Nov. 18 (Bloomberg) -- Ford Motor Co., the second-largest U.S. automaker, will sell 20 percent of Mazda Motor Corp., to raise cash, the Nikkei newswire reported without saying where it got the information.

The shares will be purchased by Mazda, Sumitomo Corp., Itochu Corp. and five insurance companies, the newswire said today. Mazda Chief Executive Officer Hisakazu Imaki will brief the press in Hiroshima about a change in shareholders at 6 p.m., the company said in a faxed statement today.

Ford and Mazda have been in negotiations about the price of the stake, two people with knowledge of the discussions said last month. The sale will give Dearborn, Michigan-based Ford, which rescued Mazda from bankruptcy 12 years ago, cash as the credit crunch makes borrowing more difficult. Ford's U.S. sales plunged 28 percent in October, as the industry heads to the lowest annual tally in 15 years.

Ford has been an investor in Japan's fifth-largest automaker since 1979. The 20 percent holding was valued at 52.5 billion yen ($543 million), based on Hiroshima-based Mazda's current share price in Tokyo. The companies jointly own factories and Ford has based midsized models such as the Fusion sedan on the Mazda6.

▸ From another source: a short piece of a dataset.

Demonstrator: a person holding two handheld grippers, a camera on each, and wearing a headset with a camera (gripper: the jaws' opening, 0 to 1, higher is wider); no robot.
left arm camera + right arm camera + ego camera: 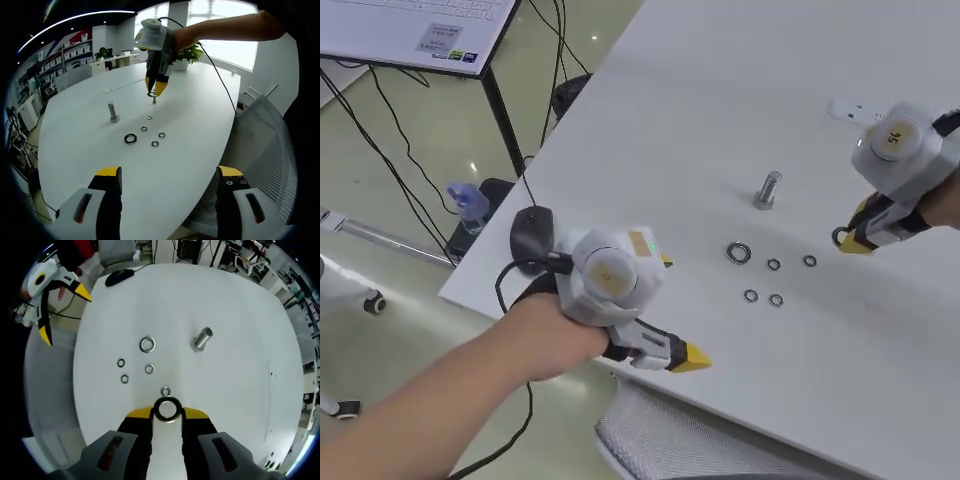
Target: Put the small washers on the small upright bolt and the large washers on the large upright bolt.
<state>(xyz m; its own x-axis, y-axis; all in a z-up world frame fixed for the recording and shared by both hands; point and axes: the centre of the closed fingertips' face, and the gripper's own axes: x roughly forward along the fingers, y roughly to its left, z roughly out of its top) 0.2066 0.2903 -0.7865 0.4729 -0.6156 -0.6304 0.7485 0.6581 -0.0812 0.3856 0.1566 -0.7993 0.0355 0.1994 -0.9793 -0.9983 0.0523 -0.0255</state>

The carmaker sold its Jaguar and Land Rover luxury units to India's Tata Motors Ltd. for about $2.4 billion in June.

Ford's sale of Mazda shares would follow General Motors Corp.'s sale of its 3 percent stake in Suzuki Motor Corp. today for 22.4 billion yen.

Ford formed an automatic-transmission joint venture with Mazda in 1969 and acquired a 25 percent stake in the Japanese automaker in 1979. Ford took effective control of Mazda in May 1996, raising its stake to 33.4 percent. Suffering from debt and excess capacity, Mazda lost 102 billion yen in the three years through March 1996.